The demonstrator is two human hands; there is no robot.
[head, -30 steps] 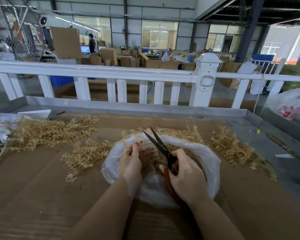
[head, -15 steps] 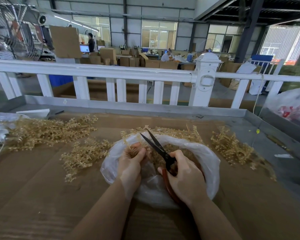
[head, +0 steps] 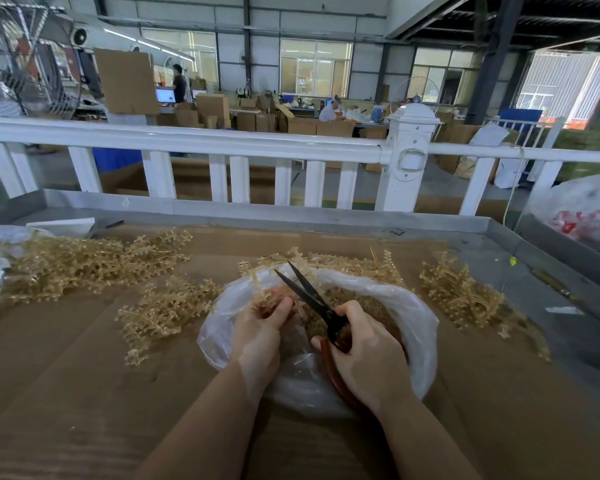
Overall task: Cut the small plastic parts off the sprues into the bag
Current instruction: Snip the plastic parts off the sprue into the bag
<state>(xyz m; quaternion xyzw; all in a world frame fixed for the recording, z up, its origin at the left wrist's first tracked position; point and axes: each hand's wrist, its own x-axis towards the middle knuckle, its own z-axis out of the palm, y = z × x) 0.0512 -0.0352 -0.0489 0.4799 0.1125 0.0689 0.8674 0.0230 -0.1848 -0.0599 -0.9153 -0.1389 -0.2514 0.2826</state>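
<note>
— Count?
— One clear, crinkled plastic bag [head: 417, 308]; four spiky tan sprue heaps [head: 84, 263].
— Hands?
— My left hand [head: 260, 332] pinches one sprue [head: 261, 289] over the bag; my right hand [head: 368, 355] grips red-handled black scissors [head: 309, 294], blades apart.

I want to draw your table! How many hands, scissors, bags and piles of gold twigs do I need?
Hands: 2, left hand and right hand
Scissors: 1
Clear bag: 1
Sprue piles: 4
Total: 8
</note>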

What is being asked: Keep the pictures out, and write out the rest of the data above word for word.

Response for this exercise:
The demonstrator is two human hands; there is no robot.
[head, -30 steps] 
[head, -15 steps] 
[head, +0 steps] 
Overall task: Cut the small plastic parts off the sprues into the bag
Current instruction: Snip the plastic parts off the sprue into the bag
<state>(xyz m; quaternion xyzw; all in a world frame fixed for the recording, z up, its origin at the left wrist's first tracked position; point and axes: each hand's wrist, its own x-axis towards the middle knuckle, its own z-axis out of the palm, y = z × x) 0.0512 -0.0352 -0.0489 0.4799 0.1125 0.0689 0.8674 0.0230 -0.1848 -0.0599 -0.9153 -0.1389 -0.2514 0.2826</state>
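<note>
— Count?
— One clear, crinkled plastic bag [head: 417, 308]; four spiky tan sprue heaps [head: 84, 263].
— Hands?
— My left hand [head: 260, 332] pinches one sprue [head: 261, 289] over the bag; my right hand [head: 368, 355] grips red-handled black scissors [head: 309, 294], blades apart.

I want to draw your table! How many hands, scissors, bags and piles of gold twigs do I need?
Hands: 2, left hand and right hand
Scissors: 1
Clear bag: 1
Sprue piles: 4
Total: 8
</note>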

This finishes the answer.